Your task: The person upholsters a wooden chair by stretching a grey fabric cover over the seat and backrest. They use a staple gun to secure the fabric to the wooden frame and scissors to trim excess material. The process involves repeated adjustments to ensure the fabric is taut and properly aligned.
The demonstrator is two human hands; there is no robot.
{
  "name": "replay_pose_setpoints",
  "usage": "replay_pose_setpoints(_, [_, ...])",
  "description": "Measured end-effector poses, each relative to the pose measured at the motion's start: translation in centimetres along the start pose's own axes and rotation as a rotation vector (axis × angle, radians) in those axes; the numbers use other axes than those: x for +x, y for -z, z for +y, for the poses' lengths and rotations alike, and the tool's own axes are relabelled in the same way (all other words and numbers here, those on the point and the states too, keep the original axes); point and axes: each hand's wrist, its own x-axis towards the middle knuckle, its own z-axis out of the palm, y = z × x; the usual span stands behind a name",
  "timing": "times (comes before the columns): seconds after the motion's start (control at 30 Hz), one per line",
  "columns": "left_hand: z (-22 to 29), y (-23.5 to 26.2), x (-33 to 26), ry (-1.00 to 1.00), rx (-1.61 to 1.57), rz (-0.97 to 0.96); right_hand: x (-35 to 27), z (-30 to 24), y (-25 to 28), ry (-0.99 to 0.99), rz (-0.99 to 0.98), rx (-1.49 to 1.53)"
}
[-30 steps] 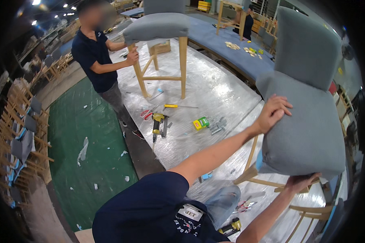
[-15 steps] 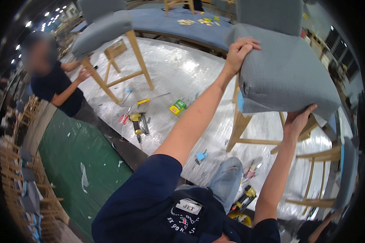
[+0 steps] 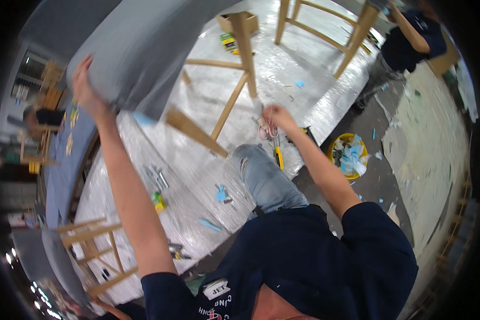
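Observation:
A grey upholstered chair point(image 3: 138, 53) with wooden legs stands tilted at the upper left. My left hand point(image 3: 89, 90) lies against the side of its seat, fingers stretched out along the grey fabric. Loose fabric hangs at the seat's lower corner, with a bit of light blue below it. My right hand point(image 3: 278, 118) is down by the table's edge beside the chair's legs, fingers curled and slightly blurred. Scissors with red handles point(image 3: 266, 131) lie right by its fingertips; whether it grips them is unclear. Just below them is a yellow-handled tool point(image 3: 278, 156).
A plastic-covered table point(image 3: 186, 202) carries a green-and-yellow box point(image 3: 158, 201) and blue scraps point(image 3: 221, 193). A yellow bucket of scraps point(image 3: 351, 156) stands on the floor at right. Another person point(image 3: 413, 40) works at a second chair, upper right. Another grey chair point(image 3: 64, 261) is at lower left.
My view has swung round to the right. My right hand has left the seat's underside and reached down to the tools; my left hand remains at the seat, its fingers straighter.

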Motion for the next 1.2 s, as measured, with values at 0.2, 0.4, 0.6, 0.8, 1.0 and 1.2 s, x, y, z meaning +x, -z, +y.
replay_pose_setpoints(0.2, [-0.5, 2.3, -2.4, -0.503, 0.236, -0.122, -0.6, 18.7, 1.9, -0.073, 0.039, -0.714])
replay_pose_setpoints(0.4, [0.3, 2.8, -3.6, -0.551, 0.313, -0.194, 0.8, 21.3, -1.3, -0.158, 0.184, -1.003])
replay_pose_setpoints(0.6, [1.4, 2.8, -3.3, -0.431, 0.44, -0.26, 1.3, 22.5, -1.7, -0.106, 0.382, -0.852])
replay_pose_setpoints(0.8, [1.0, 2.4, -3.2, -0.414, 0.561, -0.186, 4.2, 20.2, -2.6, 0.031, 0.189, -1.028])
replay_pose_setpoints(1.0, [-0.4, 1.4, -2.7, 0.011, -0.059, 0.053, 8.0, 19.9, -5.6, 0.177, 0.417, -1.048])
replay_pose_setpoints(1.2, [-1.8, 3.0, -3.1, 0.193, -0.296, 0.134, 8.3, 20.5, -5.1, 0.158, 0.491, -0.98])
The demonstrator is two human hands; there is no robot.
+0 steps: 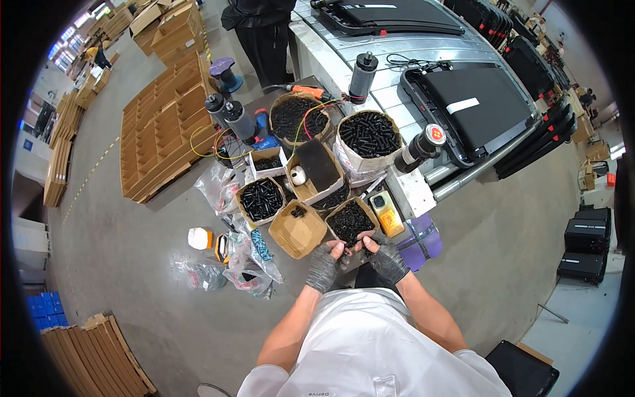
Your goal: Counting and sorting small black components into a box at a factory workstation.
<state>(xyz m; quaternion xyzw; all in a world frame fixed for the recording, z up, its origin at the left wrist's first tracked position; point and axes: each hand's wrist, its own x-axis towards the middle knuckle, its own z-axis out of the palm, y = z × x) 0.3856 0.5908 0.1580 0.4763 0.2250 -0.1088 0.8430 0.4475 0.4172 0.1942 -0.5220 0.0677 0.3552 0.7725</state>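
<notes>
Both of my hands wear dark gloves with bare fingertips and meet low over the near edge of a cardboard box. My left hand (323, 266) has thumb and fingers pinched together. My right hand (388, 261) pinches too, close beside it. Whatever the fingertips hold is too small to make out. Just beyond them, small black parts (350, 221), like screws, fill the box. To its left stands an open brown carton (291, 239) with a few black pieces (299, 212) in one corner. A phone in a yellow case (387, 213) lies right of the box.
Black cylindrical parts fill a carton (261, 200) and a larger bag (368, 134). Bottle-shaped dark cylinders (420, 147) stand around, one on the conveyor's corner. An orange-handled power screwdriver (307, 90) lies behind. Plastic bags (248, 264) are at left; black panels (473, 109) rest on the roller conveyor (390, 86).
</notes>
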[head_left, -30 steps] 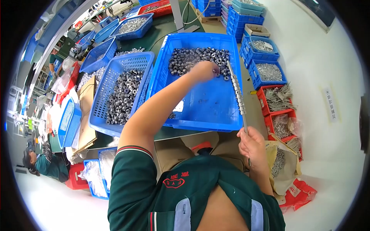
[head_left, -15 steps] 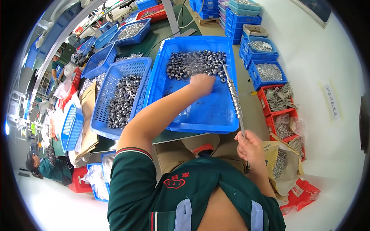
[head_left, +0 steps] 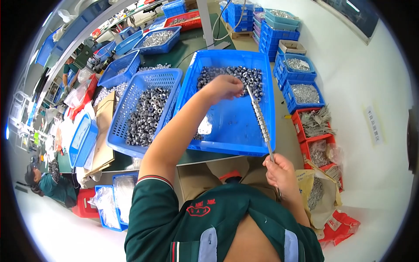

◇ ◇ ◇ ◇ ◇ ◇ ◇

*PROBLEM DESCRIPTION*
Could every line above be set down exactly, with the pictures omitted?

*TASK OUTPUT*
Your task: The person upholsters a wooden chair by stretching a grey fabric cover over the seat and backrest. They use a staple gun to secure the fabric to the wooden frame and scissors to trim excess material. The process involves repeated adjustments to ensure the fabric is taut and properly aligned.
The demonstrator is two human hands; there is no robot.
{
  "name": "replay_pose_setpoints",
  "usage": "replay_pose_setpoints(_, [_, ...])",
  "description": "Measured end-effector poses, each relative to the pose measured at the motion's start: translation in centimetres along the start pose's own axes and rotation as a rotation vector (axis × angle, radians) in those axes; the numbers use other axes than those: x for +x, y for -z, z for +y, for the poses' lengths and rotations alike, and the tool's own axes are relabelled in the same way (all other words and numbers here, those on the point and the states too, keep the original axes); point and axes: each hand's wrist, its own x-axis towards the middle knuckle, its own z-axis out of the palm, y = z × x; the usual span stands behind a name",
  "timing": "times (comes before the columns): seconds after the motion's start (control at 30 Hz), one per line",
  "columns": "left_hand: z (-22 to 29), y (-23.5 to 26.2), x (-33 to 26), ry (-1.00 to 1.00), rx (-1.61 to 1.57), rz (-0.97 to 0.96); right_hand: x (-35 to 27), z (-30 to 24), y (-25 to 28), ry (-0.99 to 0.99), rz (-0.99 to 0.98), rx (-1.49 to 1.53)"
}
[-30 steps] 
[-15 steps] 
[+0 steps] 
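Observation:
A grey upholstered chair point(image 3: 138, 53) with wooden legs stands tilted at the upper left. My left hand point(image 3: 89, 90) lies against the side of its seat, fingers stretched out along the grey fabric. Loose fabric hangs at the seat's lower corner, with a bit of light blue below it. My right hand point(image 3: 278, 118) is down by the table's edge beside the chair's legs, fingers curled and slightly blurred. Scissors with red handles point(image 3: 266, 131) lie right by its fingertips; whether it grips them is unclear. Just below them is a yellow-handled tool point(image 3: 278, 156).
A plastic-covered table point(image 3: 186, 202) carries a green-and-yellow box point(image 3: 158, 201) and blue scraps point(image 3: 221, 193). A yellow bucket of scraps point(image 3: 351, 156) stands on the floor at right. Another person point(image 3: 413, 40) works at a second chair, upper right. Another grey chair point(image 3: 64, 261) is at lower left.
My view has swung round to the right. My right hand has left the seat's underside and reached down to the tools; my left hand remains at the seat, its fingers straighter.
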
Motion for the next 1.2 s, as measured, with values at 0.2, 0.4, 0.6, 0.8, 1.0 and 1.2 s, x, y, z meaning +x, -z, +y.
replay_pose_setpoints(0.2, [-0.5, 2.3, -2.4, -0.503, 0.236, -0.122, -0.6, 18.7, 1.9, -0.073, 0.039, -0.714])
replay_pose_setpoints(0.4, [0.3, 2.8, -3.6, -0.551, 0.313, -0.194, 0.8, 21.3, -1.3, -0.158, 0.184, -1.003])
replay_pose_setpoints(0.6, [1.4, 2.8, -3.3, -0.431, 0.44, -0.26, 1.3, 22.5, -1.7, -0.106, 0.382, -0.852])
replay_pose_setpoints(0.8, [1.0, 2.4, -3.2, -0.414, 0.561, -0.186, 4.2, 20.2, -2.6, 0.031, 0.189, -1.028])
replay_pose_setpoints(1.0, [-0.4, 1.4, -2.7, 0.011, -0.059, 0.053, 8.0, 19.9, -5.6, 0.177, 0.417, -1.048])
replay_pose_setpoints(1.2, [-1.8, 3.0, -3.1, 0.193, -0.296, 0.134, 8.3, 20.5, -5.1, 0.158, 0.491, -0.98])
The demonstrator is two human hands; there is no robot.
+0 steps: 
Your goal: Counting and sorting small black components into a box at a factory workstation.
<state>(xyz m; quaternion xyzw; all in a world frame fixed for the recording, z up, its origin at the left wrist's first tracked position; point and axes: each hand's wrist, its own x-axis towards the middle knuckle, its own z-axis out of the palm, y = z × x) 0.3856 0.5908 0.1580 0.4763 0.2250 -0.1088 0.8430 0.4475 0.4172 0.1942 -0.5220 0.0677 0.3552 0.7725</state>
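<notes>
Both of my hands wear dark gloves with bare fingertips and meet low over the near edge of a cardboard box. My left hand (323, 266) has thumb and fingers pinched together. My right hand (388, 261) pinches too, close beside it. Whatever the fingertips hold is too small to make out. Just beyond them, small black parts (350, 221), like screws, fill the box. To its left stands an open brown carton (291, 239) with a few black pieces (299, 212) in one corner. A phone in a yellow case (387, 213) lies right of the box.
Black cylindrical parts fill a carton (261, 200) and a larger bag (368, 134). Bottle-shaped dark cylinders (420, 147) stand around, one on the conveyor's corner. An orange-handled power screwdriver (307, 90) lies behind. Plastic bags (248, 264) are at left; black panels (473, 109) rest on the roller conveyor (390, 86).
</notes>
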[head_left, -30 steps] 
[head_left, -15 steps] 
[head_left, +0 steps] 

At this stage, the exercise is finished.